At the New York Review of Books blog, Drew said this about the LBJ analogy the other day:

[T]he suggestion that Obama should be like LBJ is ridiculous. After his 1964 landslide Johnson had seventy-seven Democrats in the Senate, and a super-majority in the House as well. There was also available to him the cooperation of numerous moderate Republicans—now a nearly extinct species. (Even Bill Clinton had at least ten moderate Senate Republicans he could deal with.) In fact, because members of Congress have become all the more adept at raising their own money and able to commute to and connect with their districts or states with more ease, Johnson would be laughed away if he tried to govern now the way he did then.

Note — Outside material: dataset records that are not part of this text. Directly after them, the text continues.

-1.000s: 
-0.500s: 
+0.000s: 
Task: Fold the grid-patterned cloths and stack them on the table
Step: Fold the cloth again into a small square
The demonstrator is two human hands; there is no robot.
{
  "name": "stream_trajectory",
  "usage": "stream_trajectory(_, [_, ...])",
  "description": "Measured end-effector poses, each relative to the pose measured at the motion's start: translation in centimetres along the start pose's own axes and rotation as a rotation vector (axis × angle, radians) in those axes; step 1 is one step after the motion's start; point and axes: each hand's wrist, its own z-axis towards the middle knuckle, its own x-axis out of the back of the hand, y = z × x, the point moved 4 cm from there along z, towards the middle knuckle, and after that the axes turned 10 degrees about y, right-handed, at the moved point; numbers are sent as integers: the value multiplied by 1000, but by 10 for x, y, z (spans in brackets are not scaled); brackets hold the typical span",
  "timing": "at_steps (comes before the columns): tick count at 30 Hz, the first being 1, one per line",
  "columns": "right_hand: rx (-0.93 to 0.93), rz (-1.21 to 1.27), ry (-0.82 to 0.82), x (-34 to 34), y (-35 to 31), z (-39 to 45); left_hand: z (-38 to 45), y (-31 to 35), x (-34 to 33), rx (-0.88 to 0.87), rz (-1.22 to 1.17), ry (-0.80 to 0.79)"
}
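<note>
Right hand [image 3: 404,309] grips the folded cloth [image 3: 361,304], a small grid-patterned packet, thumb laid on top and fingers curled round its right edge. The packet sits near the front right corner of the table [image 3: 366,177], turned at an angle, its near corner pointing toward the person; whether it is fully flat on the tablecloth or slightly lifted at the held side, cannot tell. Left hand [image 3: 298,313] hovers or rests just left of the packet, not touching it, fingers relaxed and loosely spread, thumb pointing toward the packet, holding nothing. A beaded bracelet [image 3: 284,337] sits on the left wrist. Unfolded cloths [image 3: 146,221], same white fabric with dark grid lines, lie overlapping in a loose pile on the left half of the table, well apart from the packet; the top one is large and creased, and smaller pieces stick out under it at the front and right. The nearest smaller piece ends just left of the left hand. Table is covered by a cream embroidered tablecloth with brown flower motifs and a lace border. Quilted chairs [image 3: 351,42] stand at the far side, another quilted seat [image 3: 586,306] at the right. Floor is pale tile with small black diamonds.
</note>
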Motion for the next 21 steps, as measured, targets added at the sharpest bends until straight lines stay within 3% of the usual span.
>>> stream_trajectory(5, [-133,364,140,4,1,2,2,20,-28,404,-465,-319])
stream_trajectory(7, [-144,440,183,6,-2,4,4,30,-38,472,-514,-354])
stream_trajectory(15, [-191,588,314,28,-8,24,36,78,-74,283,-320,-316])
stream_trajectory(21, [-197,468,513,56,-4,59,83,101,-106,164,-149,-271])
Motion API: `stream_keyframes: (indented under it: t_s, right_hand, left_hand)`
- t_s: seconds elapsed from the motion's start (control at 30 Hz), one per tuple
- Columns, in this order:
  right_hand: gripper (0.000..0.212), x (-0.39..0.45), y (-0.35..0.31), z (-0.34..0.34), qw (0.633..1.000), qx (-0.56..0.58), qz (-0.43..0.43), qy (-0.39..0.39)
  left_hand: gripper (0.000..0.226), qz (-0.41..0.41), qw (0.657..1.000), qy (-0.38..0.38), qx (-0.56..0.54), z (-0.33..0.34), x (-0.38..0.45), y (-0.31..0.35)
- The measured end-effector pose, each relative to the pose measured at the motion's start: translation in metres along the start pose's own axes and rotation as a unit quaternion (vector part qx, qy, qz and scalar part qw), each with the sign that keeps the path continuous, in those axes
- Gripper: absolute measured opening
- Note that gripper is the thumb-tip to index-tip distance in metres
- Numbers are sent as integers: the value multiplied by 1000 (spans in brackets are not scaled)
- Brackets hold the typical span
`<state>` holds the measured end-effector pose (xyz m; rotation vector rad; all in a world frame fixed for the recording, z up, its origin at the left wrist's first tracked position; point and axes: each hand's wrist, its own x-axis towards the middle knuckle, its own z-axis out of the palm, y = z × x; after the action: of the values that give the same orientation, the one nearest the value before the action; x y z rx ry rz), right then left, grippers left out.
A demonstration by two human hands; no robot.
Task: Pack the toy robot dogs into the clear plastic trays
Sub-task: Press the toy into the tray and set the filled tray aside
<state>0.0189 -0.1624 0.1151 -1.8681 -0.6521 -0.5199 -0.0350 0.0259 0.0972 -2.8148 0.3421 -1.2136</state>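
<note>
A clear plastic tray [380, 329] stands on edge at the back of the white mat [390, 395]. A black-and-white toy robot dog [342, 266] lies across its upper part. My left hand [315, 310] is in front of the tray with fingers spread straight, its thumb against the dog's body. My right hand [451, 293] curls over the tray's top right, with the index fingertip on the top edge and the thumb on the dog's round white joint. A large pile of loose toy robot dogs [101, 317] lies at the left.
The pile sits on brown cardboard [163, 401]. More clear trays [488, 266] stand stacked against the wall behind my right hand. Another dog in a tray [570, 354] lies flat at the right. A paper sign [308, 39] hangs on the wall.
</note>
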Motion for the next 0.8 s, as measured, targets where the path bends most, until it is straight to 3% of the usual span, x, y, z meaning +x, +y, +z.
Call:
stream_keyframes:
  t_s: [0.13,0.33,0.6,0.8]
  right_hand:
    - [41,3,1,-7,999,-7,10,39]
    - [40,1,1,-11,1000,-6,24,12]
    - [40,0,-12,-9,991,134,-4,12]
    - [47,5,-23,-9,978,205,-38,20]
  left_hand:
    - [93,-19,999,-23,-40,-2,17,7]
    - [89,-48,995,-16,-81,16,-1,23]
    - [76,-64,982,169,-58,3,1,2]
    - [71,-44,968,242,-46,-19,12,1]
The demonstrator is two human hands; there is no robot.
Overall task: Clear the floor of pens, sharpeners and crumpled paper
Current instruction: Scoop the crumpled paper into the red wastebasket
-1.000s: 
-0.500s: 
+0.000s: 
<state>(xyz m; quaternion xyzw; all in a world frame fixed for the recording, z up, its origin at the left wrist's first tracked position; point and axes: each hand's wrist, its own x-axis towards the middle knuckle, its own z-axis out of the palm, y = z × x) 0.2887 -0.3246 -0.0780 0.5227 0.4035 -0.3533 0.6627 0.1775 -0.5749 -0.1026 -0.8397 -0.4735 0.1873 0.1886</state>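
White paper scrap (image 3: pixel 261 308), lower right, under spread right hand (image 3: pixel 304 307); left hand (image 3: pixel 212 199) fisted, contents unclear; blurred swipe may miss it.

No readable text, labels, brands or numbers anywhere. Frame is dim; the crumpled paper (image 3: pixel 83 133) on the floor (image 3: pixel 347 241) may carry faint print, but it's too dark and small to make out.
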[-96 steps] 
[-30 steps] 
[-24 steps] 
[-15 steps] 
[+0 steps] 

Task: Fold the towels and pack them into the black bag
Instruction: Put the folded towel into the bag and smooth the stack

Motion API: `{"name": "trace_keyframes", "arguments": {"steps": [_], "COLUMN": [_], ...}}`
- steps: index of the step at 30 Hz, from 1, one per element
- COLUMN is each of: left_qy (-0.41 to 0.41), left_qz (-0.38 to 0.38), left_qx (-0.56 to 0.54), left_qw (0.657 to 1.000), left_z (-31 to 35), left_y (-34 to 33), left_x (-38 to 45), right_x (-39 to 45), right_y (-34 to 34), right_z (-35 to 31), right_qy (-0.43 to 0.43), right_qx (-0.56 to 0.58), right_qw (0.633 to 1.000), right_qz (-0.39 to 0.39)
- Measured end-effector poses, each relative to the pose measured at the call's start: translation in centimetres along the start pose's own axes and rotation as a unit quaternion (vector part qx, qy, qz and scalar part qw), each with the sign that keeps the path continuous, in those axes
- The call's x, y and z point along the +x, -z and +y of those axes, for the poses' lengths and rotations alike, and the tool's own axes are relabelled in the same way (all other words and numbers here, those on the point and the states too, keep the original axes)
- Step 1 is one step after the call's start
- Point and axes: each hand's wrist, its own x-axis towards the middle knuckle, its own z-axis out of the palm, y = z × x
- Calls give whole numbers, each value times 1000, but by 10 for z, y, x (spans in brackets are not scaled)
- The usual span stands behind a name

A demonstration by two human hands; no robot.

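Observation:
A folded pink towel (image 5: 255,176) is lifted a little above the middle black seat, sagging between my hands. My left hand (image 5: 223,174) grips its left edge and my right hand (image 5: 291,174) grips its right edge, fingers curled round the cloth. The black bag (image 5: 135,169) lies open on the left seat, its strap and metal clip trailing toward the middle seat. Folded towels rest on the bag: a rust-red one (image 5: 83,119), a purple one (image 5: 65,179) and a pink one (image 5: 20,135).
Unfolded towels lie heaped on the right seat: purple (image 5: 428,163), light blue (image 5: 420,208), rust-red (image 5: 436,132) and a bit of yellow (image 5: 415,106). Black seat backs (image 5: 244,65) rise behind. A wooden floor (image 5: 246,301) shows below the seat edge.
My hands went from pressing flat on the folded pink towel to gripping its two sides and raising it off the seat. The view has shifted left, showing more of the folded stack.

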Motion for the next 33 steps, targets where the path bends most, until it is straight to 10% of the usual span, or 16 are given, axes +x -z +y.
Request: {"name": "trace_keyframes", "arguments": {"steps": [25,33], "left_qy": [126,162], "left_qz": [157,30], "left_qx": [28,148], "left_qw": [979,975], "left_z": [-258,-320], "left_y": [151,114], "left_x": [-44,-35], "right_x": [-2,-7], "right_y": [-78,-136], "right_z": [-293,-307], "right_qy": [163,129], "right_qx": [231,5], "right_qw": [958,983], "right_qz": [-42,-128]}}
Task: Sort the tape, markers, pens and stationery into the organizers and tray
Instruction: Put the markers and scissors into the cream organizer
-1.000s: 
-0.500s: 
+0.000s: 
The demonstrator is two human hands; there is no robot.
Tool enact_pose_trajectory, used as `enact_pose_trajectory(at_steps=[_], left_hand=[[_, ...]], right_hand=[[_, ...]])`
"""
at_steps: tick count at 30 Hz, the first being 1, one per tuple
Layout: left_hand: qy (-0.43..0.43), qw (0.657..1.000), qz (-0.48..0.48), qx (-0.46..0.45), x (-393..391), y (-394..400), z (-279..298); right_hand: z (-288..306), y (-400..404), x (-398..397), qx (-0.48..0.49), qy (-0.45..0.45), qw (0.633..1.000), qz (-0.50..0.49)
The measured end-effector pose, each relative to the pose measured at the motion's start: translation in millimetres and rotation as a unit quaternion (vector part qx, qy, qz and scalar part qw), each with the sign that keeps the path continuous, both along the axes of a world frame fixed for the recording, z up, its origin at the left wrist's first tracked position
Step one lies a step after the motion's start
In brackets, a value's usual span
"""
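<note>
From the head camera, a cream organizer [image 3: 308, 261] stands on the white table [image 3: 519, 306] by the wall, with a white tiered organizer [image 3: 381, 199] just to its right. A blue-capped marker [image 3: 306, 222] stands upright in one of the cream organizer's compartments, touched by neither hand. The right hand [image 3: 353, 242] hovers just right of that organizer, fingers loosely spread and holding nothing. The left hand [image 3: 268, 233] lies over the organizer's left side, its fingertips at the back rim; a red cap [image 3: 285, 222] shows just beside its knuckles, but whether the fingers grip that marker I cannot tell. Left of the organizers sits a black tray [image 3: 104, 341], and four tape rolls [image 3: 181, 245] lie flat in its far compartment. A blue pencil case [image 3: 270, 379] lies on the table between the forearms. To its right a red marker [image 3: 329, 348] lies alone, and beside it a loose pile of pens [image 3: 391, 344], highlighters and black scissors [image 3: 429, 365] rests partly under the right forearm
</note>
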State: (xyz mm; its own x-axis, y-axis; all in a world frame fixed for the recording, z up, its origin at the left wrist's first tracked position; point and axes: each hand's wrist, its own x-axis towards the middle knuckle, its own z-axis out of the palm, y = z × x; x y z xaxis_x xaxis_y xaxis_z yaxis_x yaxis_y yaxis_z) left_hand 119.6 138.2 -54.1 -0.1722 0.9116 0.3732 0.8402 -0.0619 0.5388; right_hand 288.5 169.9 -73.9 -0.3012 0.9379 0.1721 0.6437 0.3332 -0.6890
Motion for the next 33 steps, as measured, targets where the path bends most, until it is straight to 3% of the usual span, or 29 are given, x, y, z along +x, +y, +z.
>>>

LBJ was a brilliant legislative strategist, and entirely amoral when it came to doing what was necessary to achieve his (sometimes moral, sometimes not so much) objectives. But he also had the advantages of an agenda based on that of a recently martyred and much mourned predecessor and one of the great landslides in U.S. electoral history, not to mention across-the-aisle support on the issues where southern defections made Democratic unity impossible. His legislative accomplishments were a matter of a leader finding the perfect moment to display his strengths, and once the moment passed, LBJ’s strength of will began to become a handicap as much as an asset.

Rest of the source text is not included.